Um, yes. What I would say is that there is, we are yin yang people. We are not just yin people. So, I'm telling you, I'm a serious introvert. I am like 90% introvert but there is an extrovert in me that I can connect with people, I can go to a party, I know that I don't like small talk but I know that I do personal and touch talking very well. So when I'm marketing online, I don't worry about doing small talk. It doesn't come natural to me so I keep it with ... I keep things real. I contact when it feels right and compelling and when I'm compelled to talk to people and so there's different ways that I found it. And then also, I'm an introvert. Like I said, I realized that there was a place in my business where I was, I didn't have the training to present myself. And so I figured out what I needed to do to get a training so I can start presenting myself and that's how I am able to stand on stage now and talk comfortably and public speak and do everything that I do now absolutely in the way that I do it so I trained myself out of some of that and I got out of my comfort zone. I'm still an introvert. I still very much appreciate my introvert ways. When I go home, I will recover for an entire week with behind closed doors and absolute solitude because it's not even until I get home and I lay my head down at night that I even realize what all went on in the day. And I used to operate differently. So I, there's ways you can incorporate more business and more exposure and really hone it on your marketing skills and still very much appreciate and honor that introverted side of yourself.

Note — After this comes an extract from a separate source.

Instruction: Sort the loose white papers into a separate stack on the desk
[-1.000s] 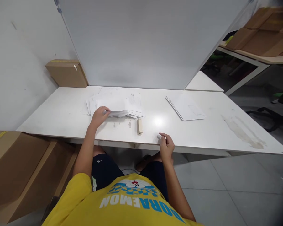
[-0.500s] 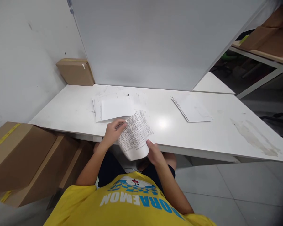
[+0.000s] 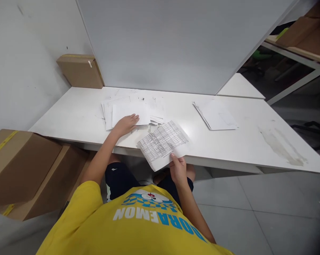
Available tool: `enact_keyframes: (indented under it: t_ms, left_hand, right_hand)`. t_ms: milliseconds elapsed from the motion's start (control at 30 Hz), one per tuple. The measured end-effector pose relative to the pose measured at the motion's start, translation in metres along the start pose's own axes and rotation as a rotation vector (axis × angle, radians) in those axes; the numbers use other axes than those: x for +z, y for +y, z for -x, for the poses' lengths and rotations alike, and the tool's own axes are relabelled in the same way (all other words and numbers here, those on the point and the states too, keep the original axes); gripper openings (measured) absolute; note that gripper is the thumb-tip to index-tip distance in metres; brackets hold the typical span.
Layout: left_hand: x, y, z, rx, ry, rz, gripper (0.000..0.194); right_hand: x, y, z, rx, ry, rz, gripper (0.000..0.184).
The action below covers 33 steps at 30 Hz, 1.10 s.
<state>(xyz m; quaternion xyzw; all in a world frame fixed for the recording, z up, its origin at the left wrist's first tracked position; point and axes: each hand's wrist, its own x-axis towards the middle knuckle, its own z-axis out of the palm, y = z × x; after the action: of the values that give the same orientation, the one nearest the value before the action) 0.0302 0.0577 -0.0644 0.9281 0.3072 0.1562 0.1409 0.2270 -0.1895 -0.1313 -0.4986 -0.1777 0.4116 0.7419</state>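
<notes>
In my right hand [image 3: 178, 169] I pinch the lower edge of a printed sheet of paper [image 3: 163, 143], its tables of rows and columns facing up. The sheet is tilted over the front edge of the white table [image 3: 218, 148]. My left hand [image 3: 126, 124] lies with fingers stretched out on the front part of a loose stack of white paper [image 3: 130, 108]. Several sheets in that stack are out of line. Farther right lies a second pile of paper [image 3: 215, 115], which neither hand touches.
A closed cardboard box [image 3: 80, 71] stands at the table's back left corner. Larger cardboard boxes [image 3: 24, 170] are on the left below table height. A grey panel [image 3: 160, 46] rises along the table's back edge. At the far right is a shelf holding brown cardboard [image 3: 306, 33].
My left hand has let go of the printed sheet and moved up and forward onto the left paper stack. The sheet, now held only by my right hand, has turned and flattened out.
</notes>
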Motion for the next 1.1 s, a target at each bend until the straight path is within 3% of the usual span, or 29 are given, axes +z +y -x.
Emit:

Great, I can't tell you how inspired people have been by this lesson.
And including myself and just to hear of your experience and your experience in terms of making mistakes and getting through them and having struggles and you know, dealing with exposure when you're feeling vulnerable 'cause I think, all of us will go through that and it's such a powerful thing to come out on the other side and that you're proof of that, coming out of it, to the other side.

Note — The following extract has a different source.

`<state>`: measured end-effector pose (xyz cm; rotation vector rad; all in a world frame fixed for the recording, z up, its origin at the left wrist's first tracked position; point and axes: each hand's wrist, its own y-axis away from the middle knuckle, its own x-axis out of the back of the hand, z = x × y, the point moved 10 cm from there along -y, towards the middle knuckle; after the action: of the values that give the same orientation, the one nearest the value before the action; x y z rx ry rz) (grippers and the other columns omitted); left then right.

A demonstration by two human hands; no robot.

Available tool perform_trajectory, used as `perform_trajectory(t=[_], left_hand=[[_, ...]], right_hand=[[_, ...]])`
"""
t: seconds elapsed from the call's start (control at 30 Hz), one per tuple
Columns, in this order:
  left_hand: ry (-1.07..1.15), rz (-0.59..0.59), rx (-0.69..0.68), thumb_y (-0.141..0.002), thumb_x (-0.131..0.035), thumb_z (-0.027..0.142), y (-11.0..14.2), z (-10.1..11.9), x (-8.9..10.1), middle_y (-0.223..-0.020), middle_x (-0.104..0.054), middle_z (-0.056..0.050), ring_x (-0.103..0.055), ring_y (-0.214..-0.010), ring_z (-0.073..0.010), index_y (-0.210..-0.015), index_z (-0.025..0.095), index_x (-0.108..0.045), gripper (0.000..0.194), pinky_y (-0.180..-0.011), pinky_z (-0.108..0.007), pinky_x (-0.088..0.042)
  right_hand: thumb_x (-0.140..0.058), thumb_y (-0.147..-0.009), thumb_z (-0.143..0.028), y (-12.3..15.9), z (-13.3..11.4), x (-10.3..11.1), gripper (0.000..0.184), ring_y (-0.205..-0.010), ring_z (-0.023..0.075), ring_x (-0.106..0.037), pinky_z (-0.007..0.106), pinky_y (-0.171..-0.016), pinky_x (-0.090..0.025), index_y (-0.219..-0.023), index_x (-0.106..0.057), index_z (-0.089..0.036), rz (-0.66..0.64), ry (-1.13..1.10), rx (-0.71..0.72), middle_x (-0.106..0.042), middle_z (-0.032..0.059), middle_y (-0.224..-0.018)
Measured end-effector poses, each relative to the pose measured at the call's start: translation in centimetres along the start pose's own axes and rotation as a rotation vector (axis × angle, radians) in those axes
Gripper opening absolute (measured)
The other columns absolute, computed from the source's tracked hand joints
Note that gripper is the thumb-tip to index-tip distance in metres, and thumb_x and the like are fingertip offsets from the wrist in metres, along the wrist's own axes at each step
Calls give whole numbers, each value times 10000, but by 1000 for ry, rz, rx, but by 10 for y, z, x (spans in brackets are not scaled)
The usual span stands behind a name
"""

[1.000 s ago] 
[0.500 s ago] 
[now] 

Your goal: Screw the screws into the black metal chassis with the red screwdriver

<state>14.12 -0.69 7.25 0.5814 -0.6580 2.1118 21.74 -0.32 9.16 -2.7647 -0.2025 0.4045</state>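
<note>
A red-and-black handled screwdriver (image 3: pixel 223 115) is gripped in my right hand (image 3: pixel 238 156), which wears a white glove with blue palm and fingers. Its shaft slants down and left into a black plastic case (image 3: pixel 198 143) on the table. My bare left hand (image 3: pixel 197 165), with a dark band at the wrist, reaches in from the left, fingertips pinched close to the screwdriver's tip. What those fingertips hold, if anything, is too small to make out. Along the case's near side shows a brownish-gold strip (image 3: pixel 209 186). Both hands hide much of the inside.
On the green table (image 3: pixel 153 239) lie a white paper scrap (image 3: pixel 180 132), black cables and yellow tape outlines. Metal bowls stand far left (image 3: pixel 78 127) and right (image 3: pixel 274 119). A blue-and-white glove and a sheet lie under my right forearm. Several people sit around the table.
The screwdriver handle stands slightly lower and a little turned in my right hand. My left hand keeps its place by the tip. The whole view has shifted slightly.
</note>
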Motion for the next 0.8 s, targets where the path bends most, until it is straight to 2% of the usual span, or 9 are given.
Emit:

Oh, thank you. That's great. Thank you.
And, I wanted to read a few of the comments online of people really getting inspired by this work. OnTimeCapsule says, "Many successful people had to start at one place to focus on, too, and you too can do this. Lisa made serious mistakes along the way. We are all human." And Sherry says, "Glad I'm not alone. I guess I'm scared of having those vulnerable moments but of course, it's part of growth that I must accept. Thank you for smacking me to snap out of it." (laughs)
And Kelly Jane Curtis says, "We're all freaked out and overwhelmed but we just focus on one step at a time." And Little Girl says, "The most important part is sticking with it. It is so hard but it is so worth it." And it's just a sign that we're all in this together and so much learnings. You know, we all make mistakes and often times, I think that we beat ourselves up over it but if we don't make mistakes, we don't have the learning, right?
It's always good to make mistakes so we have that learning.
Absolutely and I wouldn't, I wouldn't trade a thing about any of the mistakes that I've gone through or any of the struggles that I've overcome because it made me stronger. When you're charging, you have to be charging hard and all of those things gave me a tougher skin to go hard, not care what anybody thinks, not be vulnerable about it, but just charge toward it, such, such a valuable thing. And I'm glad people are getting a lot from it because I think it's really important, really important. I'm glad we talked about it before we gotten into the marketing.
Oh, it's so inspiring and CupcakeSpaStylus just sent us a chat message and she said, "I feel my courage developing."
So, it's working. SpookyMoo also says, "It's all about stepping out of your comfort zone. Think about two steps forward and one step back. Do that at few times and you are way ahead of that safety zone."